In the matter between;


RAYMOND CARMICHEAL


and


ROSEMARY CARMICHEAL



Nuetral citation Raymond Carmichael V Rosemary Carmichael (2060/10) [2012] SZHC 115


Coram DLAMINI J.



Heard 30th May, 2012 .


Delivered 4th June, 2012



Stay of execution pending review application of this court judgment – application for review filed in the same court – powers of the court to review its own decision



Summary: This application is in sequel of an order to contribute towards maintenance of the respondent pending the outcome of an action for dissolution of a marriage between the applicant and the respondent. Applicant seeks for an order staying execution of a Writ issued pursuant to a judgment of this court in respondent’s favour for maintenance pendete lite pending outcome of a review filed in this court.

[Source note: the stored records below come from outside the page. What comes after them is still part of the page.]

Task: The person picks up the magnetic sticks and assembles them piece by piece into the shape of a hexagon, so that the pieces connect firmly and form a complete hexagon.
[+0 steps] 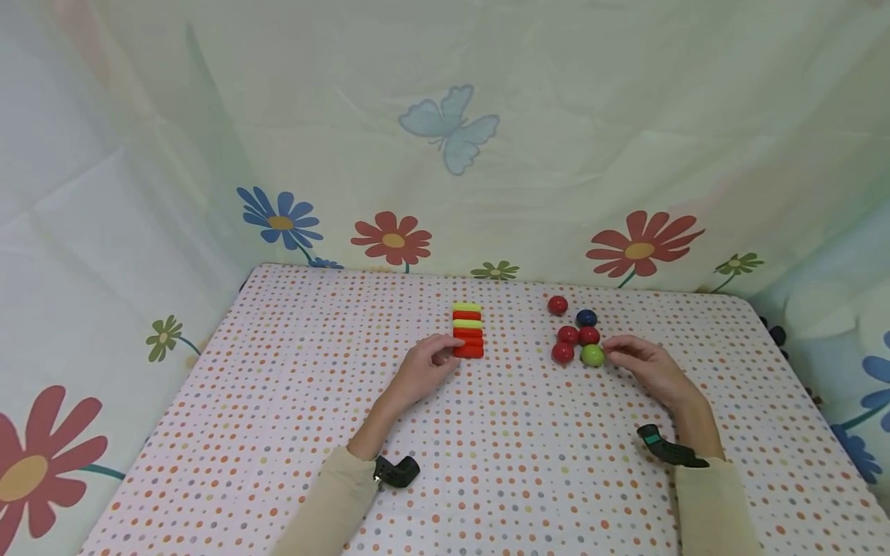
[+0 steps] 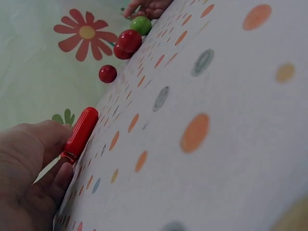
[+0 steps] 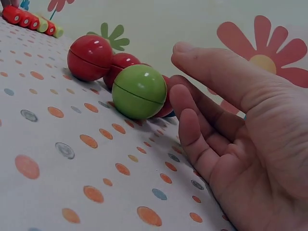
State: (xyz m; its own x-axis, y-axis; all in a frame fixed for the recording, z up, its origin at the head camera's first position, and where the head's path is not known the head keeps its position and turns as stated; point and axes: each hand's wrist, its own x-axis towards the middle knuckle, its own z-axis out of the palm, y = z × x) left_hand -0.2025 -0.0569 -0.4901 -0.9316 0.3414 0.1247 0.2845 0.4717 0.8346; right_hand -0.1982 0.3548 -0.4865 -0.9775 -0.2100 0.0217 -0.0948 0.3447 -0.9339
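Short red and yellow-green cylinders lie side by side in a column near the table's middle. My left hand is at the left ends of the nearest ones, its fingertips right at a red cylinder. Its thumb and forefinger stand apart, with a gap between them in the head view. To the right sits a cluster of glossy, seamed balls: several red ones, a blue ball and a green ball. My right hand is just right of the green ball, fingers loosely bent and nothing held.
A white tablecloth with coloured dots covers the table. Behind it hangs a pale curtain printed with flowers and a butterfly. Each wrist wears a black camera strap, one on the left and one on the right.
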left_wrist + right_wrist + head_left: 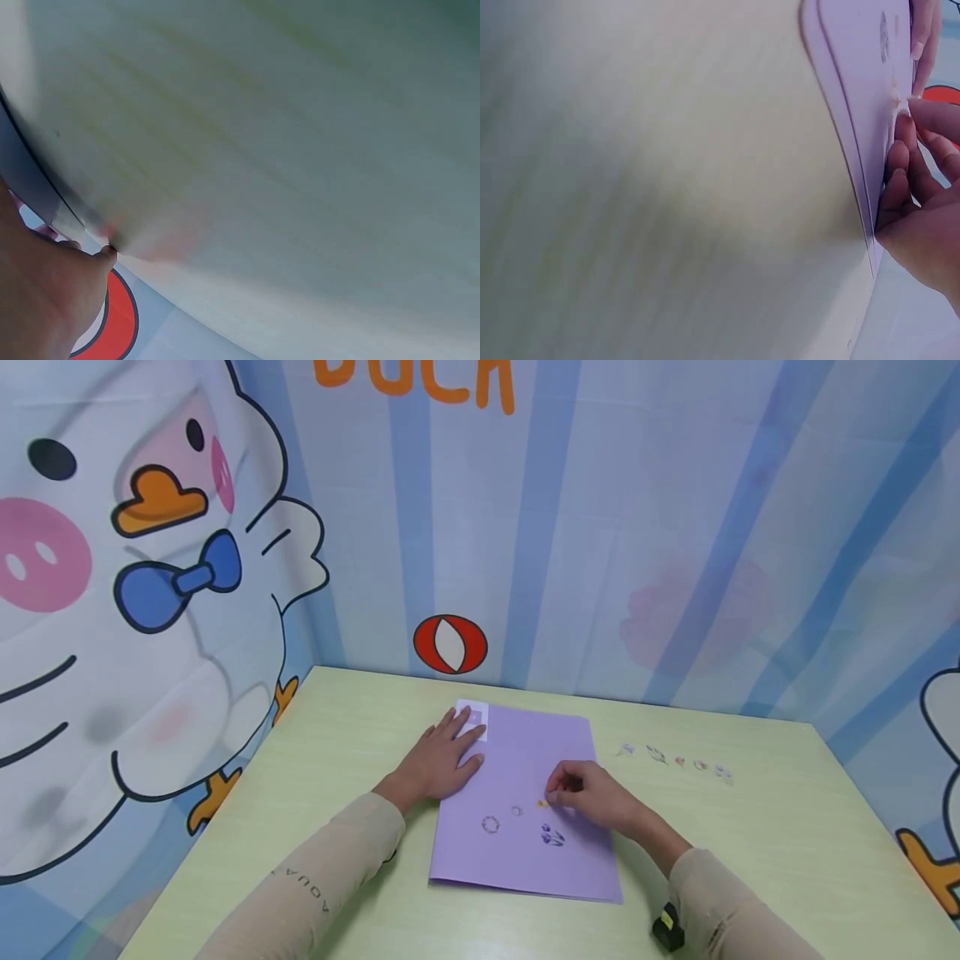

[1] The chronicles as set out are briefly that the respondent served a Notice in terms of Rule 43 for maintenance arrears of E120 000 and maintenance pendete lite of E10 000 per month. This application was lodged in January 2011 in this court. Judgement was entered in favour of respondent in this present proceeding on 10th April 2012. On the 2nd May 2012 the deputy sheriff, armed with a Writ sought to execute the same. Four motor vehicles were attached as result. Two days later being 4th May 2012 applicant filed with the Registrar of this court a review application of the judgement of 10th April 2012 together with the present application.


[2] Respondent strenuously opposed applicant’s application on the basis of Rule 53. He contends that this court cannot in the light of Rule 53 review its own decision


[3] Rule 53 (1) reads:


‘‘Save where any law otherwise provides all proceedings to bring under review the decision or proceedings of any inferior court ........’’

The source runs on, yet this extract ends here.